Page MenuHomePhabricator

CirrusSearch should allow filtering on page creation and last edit timestamps
Closed, ResolvedPublic5 Estimated Story Points

Description

CirrusSearch indexes the creation & last edit timestamp, it could be interesting to introduce a keyword to filter search results based on these fields (see T392283#11101044 for a possible use-case in a product features).

The exact nature of the filter is yet to be defined but could resemble something like this:
lasteditdate:<now-1d: filter pages edited before yesterday
lasteditdate:>now-1d: filter pages edited in the last 24hours
lasteditdate:<2024-01-01: filter pages edited before 2024

A similar keyword like creationdate should be added as well.

Things to consider:

  • time format
    • granularity and no comparison: should we support lasteditdate:2024 and possibly transform it to a range like: 2024-01-01T00:00:00 <= date < 2025-01-01T00:00:00?
    • timezone: should we always use UTC? or should we allow users to use their own Time offset (found in their user preferences)? If yes how?
  • period format: should we support all of https://www.php.net/manual/en/dateinterval.format.php ?

AC:

  • CirrusSearch is able to filter pages based on their last edit timestamp and creation date
  • The new syntax is documented

Event Timeline

Restricted Application added a subscriber: Aklapper. · View Herald Transcript
Gehel triaged this task as High priority.Sep 11 2025, 8:08 AM
Gehel moved this task from needs triage to Feature Requests on the Discovery-Search board.

gonna be bold and say that IMO this is probably also worth a User-notice if/when it's deployed (in case these filters would be of interest to any community members), in addition to the other new CirrusSearch filters that have been developed recently :)

Looking over the date field docs and testing a few things, it looks like we can fairly easily support the syntax requested above. To me the biggest questions are around localization. As stated in the ticket there is the question of localtime vs UTC. There is also the question of date formats, is "05/04/25" in april, or may? Do we perhaps only accept YYYY, YYYY-MM, and YYYY-MM-DD?

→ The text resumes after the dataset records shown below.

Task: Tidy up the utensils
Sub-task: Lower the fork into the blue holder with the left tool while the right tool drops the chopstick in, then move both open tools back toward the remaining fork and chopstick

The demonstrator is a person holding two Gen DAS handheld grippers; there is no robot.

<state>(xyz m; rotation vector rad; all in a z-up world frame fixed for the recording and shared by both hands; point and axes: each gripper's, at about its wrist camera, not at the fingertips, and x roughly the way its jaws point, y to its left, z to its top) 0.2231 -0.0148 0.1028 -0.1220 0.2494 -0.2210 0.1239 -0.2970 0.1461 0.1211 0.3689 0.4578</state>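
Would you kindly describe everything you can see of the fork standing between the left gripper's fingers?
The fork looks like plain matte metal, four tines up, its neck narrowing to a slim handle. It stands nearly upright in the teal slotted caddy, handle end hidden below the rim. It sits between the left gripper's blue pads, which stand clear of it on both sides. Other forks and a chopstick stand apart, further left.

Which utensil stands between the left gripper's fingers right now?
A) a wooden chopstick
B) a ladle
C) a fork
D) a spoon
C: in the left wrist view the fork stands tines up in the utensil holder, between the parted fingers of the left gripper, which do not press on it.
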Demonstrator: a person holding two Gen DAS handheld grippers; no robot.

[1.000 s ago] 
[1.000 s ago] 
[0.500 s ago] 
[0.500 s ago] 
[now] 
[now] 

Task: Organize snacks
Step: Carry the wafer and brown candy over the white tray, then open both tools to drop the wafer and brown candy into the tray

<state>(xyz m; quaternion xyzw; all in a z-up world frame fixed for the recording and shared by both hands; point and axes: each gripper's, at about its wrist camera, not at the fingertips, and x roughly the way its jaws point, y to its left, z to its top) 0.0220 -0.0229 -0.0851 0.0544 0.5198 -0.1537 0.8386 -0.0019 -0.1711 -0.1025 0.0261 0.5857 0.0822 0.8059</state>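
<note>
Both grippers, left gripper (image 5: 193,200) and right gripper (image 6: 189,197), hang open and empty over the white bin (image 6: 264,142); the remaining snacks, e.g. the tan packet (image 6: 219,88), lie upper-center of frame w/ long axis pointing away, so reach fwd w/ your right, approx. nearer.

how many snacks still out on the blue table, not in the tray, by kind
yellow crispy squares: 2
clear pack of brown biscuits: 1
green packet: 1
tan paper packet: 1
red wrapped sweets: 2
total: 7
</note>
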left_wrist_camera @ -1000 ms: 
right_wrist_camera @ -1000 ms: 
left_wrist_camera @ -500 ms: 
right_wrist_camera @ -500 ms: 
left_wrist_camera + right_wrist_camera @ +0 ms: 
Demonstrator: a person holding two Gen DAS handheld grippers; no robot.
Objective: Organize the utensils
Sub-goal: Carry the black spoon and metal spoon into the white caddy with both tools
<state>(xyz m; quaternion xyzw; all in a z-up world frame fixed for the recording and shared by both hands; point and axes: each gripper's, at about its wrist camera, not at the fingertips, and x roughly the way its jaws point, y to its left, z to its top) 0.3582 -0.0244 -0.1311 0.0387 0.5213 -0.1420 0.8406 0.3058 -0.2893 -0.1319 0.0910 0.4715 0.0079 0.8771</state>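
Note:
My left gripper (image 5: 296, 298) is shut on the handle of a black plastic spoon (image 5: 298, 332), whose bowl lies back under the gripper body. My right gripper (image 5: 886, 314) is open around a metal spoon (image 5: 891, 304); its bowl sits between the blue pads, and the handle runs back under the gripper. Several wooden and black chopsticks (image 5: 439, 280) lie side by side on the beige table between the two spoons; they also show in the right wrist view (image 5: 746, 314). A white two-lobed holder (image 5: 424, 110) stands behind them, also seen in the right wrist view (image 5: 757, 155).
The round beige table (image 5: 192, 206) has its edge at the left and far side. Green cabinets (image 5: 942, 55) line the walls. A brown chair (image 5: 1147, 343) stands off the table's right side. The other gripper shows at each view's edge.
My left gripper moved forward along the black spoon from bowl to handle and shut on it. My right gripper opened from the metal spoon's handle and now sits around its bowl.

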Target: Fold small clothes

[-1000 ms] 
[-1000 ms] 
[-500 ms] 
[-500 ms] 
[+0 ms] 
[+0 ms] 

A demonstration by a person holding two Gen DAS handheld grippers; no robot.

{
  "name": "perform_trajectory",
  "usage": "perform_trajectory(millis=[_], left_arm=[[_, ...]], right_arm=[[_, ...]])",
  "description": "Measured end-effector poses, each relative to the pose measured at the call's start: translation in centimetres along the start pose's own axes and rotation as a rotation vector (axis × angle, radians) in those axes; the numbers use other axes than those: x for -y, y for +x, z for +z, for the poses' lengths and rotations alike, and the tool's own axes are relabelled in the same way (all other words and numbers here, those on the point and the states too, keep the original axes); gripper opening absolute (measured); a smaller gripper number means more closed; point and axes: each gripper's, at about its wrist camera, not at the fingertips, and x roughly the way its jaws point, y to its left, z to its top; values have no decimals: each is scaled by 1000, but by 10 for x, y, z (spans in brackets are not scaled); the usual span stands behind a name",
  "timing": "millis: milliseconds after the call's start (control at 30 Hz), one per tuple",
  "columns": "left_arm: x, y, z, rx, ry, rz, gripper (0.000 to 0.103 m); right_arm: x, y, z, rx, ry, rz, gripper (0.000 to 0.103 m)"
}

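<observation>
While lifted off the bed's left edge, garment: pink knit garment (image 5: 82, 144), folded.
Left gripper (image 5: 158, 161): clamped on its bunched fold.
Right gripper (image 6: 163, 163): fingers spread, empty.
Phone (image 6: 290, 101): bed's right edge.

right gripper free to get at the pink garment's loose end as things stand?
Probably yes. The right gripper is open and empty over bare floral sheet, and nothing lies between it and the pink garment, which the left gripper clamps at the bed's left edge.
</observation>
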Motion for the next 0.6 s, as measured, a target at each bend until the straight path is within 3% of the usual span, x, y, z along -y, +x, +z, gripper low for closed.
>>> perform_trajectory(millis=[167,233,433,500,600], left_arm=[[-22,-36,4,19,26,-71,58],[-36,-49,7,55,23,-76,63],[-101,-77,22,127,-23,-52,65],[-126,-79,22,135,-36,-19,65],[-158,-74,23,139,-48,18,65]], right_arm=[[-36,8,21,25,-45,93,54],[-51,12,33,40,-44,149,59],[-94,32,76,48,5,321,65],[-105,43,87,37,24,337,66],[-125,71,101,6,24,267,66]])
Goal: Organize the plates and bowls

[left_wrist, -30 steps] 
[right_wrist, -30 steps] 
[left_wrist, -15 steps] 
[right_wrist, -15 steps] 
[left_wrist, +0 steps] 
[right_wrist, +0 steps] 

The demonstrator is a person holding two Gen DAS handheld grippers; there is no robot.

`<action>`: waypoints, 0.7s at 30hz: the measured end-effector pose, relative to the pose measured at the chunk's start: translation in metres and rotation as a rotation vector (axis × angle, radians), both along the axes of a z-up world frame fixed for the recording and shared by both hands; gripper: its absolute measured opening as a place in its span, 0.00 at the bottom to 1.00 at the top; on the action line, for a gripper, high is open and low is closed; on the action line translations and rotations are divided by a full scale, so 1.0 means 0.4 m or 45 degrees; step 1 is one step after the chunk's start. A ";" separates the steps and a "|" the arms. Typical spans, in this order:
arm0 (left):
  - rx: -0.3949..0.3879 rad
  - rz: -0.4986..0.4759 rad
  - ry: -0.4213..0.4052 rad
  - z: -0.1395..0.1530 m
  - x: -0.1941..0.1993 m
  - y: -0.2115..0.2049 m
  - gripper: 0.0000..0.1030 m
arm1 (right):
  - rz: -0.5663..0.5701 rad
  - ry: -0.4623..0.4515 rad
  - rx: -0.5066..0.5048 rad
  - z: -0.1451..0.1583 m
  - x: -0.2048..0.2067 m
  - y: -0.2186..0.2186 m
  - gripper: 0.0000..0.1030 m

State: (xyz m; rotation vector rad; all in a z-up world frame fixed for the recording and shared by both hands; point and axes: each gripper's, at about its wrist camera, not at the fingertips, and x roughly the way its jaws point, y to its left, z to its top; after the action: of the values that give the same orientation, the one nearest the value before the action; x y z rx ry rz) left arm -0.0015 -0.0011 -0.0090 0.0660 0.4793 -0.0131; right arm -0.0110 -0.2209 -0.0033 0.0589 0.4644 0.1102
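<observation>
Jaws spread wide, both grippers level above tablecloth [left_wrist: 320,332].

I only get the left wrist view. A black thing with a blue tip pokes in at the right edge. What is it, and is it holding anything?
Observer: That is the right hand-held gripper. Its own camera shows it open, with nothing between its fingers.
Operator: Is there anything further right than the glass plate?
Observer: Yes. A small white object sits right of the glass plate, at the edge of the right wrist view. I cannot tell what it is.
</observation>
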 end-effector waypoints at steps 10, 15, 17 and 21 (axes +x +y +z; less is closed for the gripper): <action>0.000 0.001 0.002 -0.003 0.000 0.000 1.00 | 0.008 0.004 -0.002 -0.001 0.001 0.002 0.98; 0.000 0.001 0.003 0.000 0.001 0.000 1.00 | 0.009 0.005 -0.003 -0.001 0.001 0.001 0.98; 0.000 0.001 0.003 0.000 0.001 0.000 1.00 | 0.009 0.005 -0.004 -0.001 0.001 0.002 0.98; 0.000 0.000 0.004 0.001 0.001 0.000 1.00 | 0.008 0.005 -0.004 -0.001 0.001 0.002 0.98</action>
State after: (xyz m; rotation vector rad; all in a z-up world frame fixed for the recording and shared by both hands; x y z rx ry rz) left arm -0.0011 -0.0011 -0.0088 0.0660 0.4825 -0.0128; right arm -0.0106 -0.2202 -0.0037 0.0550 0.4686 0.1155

I suppose my proposal would be to keep it simple:

  • Supported date formats: YYYY, YYYY-MM, YYYY-MM-DD
  • No supported time format, only works on units of year/month/day
  • Days are defined by UTC, not local time.
  • Support >, >=, <, <= prefixes
  • Date math only supported attached to "now"
  • Date math is equivalent to specifying a specific day. Only subtraction from now is supported.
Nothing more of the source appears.